White perch are normally found along the Atlantic coast of North America from New Jersey to South Carolina. They have been introduced into Lake Erie and Lake Ontario, and many smaller lakes.

What kind of habitat do they need?

White perch usually live in estuaries (such as the Chesapeake Bay), where the water is slightly salty. They can also live in fresh water, as in Lake Erie and Lake Ontario.

  • Average depth
    10 m
    32.81 ft

How do they grow?

White perch eggs take 2 to 5 days to hatch. When they first hatch, the tiny young are called prolarvae. They are only 2 or 3 mm long, and do not have fins yet. They have no mouths yet, so they use stored food energy from their yolk sac. They also cannot see yet.

After about 13 days, the prolarvae have grown to about 4 mm long. Their mouths develop, and their eyes begin to work. They are now called postlarvae.

When the postlarvae are 7 to 9 mm long, their fins develop and they are called juveniles.
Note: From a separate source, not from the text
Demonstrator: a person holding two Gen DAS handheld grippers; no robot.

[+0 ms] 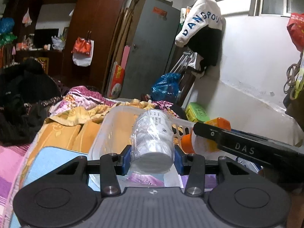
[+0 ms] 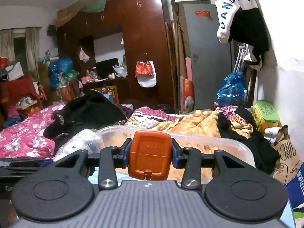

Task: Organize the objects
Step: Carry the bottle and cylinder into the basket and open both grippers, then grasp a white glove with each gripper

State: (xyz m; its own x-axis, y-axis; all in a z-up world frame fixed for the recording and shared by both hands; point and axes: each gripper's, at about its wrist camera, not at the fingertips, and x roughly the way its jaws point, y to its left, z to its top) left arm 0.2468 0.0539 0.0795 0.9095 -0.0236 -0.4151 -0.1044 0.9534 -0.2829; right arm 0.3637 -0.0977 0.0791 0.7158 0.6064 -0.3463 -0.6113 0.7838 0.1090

The juveniles stay in creeks and rivers where the water is murky and there are many plants.

White perch become adults when they are 2 to 4 years old, and males are 72 to 80 mm long and females are 90 to 98 mm long. When there are many fish in an area, they may not grow as large.

How do they reproduce?

When a female white perch is ready to mate, a group of males surrounds her. She releases her eggs into the water and they stick to the bottom. All the males release their sperm at the same time, so the eggs can be fertilized by different fathers.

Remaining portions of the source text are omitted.